**INSTRUCTIONS FOR THE TASK:**
Restate word for word the lines of the entries below, starting with the line that holds "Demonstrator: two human" and ending with the line that holds "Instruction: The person", and no others.

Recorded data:
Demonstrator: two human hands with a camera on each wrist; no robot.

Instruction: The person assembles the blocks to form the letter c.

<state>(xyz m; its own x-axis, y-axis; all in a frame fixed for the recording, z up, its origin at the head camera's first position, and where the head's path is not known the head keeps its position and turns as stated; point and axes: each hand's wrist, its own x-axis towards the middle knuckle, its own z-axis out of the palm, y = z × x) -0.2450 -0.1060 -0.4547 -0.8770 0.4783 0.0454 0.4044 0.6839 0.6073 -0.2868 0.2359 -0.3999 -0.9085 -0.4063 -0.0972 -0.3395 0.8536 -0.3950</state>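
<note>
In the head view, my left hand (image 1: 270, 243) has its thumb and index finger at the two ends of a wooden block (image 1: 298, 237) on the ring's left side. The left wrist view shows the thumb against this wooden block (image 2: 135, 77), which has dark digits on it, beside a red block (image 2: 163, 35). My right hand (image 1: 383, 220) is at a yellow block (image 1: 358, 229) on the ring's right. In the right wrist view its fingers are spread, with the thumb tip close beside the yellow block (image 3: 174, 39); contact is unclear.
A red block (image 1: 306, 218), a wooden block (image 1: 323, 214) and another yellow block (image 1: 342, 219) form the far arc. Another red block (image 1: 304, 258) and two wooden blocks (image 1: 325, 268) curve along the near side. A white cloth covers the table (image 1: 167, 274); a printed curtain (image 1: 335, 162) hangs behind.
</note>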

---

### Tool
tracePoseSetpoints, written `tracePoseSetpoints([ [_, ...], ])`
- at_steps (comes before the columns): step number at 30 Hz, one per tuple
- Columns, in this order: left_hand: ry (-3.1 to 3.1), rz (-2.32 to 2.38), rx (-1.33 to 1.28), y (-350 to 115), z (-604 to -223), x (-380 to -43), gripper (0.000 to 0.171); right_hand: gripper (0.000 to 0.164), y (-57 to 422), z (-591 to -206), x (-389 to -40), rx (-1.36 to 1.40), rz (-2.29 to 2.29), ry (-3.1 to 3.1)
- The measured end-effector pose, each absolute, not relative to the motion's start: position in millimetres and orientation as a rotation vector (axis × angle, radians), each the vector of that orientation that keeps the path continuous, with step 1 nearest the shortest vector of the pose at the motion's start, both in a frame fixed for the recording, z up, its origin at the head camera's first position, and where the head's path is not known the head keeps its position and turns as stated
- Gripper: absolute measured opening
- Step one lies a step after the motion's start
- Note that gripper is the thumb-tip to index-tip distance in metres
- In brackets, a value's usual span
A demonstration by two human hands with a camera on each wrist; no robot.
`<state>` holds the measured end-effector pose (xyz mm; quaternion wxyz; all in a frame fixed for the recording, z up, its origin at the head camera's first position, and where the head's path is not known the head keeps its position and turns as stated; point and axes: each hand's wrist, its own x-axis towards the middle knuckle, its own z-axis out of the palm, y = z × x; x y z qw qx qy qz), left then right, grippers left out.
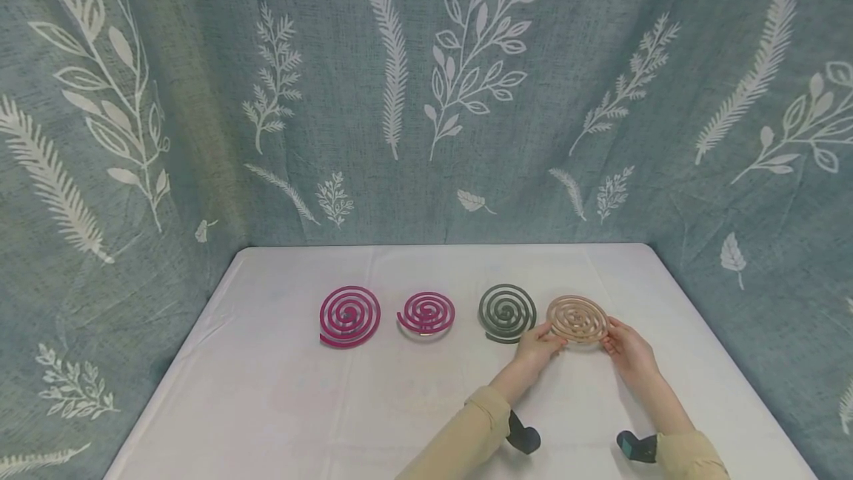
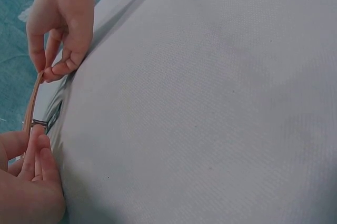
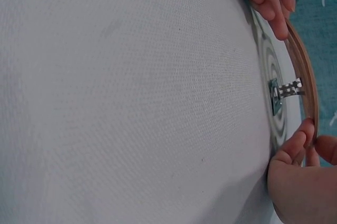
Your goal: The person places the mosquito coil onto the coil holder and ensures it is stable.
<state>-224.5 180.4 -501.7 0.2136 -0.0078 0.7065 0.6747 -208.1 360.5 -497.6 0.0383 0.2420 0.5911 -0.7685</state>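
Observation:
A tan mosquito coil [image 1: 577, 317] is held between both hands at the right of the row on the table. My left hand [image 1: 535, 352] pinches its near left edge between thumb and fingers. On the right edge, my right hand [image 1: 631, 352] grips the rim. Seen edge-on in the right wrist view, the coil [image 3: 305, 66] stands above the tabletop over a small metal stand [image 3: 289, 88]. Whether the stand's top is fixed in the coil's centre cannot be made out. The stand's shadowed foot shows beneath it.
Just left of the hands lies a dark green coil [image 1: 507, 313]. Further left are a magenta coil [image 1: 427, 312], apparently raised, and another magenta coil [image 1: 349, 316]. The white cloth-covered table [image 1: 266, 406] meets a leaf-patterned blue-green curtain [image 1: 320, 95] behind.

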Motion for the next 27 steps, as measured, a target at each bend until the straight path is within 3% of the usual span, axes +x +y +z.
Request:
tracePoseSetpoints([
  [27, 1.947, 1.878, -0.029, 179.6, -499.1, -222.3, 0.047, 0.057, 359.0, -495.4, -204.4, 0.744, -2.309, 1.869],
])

**FINISHED TASK:**
Demonstrator: two human hands with a camera on each wrist; no robot.

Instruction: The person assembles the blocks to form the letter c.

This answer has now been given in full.